PROBLEM REQUIREMENTS — The data below is to be retyped exactly, line by line.

== Segment start ==

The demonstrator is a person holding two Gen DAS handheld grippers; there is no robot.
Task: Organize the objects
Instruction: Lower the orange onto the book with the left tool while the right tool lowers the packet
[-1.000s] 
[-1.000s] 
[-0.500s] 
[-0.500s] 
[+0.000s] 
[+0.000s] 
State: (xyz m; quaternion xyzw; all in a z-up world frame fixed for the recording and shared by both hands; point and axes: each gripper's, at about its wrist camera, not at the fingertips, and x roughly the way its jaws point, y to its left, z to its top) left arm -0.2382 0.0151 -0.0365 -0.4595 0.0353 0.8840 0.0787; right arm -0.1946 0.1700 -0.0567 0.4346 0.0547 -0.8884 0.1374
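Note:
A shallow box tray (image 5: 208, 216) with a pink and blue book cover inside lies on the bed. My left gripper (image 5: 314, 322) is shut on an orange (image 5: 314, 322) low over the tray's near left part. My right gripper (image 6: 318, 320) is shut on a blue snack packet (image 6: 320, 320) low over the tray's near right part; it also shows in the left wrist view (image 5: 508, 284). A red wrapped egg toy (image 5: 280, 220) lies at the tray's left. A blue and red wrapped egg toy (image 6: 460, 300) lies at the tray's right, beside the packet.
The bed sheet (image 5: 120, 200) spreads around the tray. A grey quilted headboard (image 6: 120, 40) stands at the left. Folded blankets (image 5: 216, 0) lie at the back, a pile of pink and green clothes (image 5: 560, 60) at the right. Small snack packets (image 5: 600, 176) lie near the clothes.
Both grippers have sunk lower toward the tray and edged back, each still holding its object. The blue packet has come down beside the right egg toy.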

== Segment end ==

RESPONSE AREA —
The demonstrator is a person holding two Gen DAS handheld grippers; there is no robot.
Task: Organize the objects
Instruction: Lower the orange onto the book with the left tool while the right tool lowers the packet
[-1.000s] 
[-1.000s] 
[-0.500s] 
[-0.500s] 
[+0.000s] 
[+0.000s] 
State: (xyz m; quaternion xyzw; all in a z-up world frame fixed for the recording and shared by both hands; point and axes: each gripper's, at about its wrist camera, not at the fingertips, and x roughly the way its jaws point, y to its left, z to its top) left arm -0.2382 0.0151 -0.0365 -0.4595 0.0353 0.8840 0.0787; right arm -0.1946 0.1700 -0.0567 0.4346 0.0547 -0.8884 0.1374
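Note:
A shallow box tray (image 5: 208, 216) with a pink and blue book cover inside lies on the bed. My left gripper (image 5: 314, 322) is shut on an orange (image 5: 314, 322) low over the tray's near left part. My right gripper (image 6: 318, 320) is shut on a blue snack packet (image 6: 320, 320) low over the tray's near right part; it also shows in the left wrist view (image 5: 508, 284). A red wrapped egg toy (image 5: 280, 220) lies at the tray's left. A blue and red wrapped egg toy (image 6: 460, 300) lies at the tray's right, beside the packet.
The bed sheet (image 5: 120, 200) spreads around the tray. A grey quilted headboard (image 6: 120, 40) stands at the left. Folded blankets (image 5: 216, 0) lie at the back, a pile of pink and green clothes (image 5: 560, 60) at the right. Small snack packets (image 5: 600, 176) lie near the clothes.
Both grippers have sunk lower toward the tray and edged back, each still holding its object. The blue packet has come down beside the right egg toy.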

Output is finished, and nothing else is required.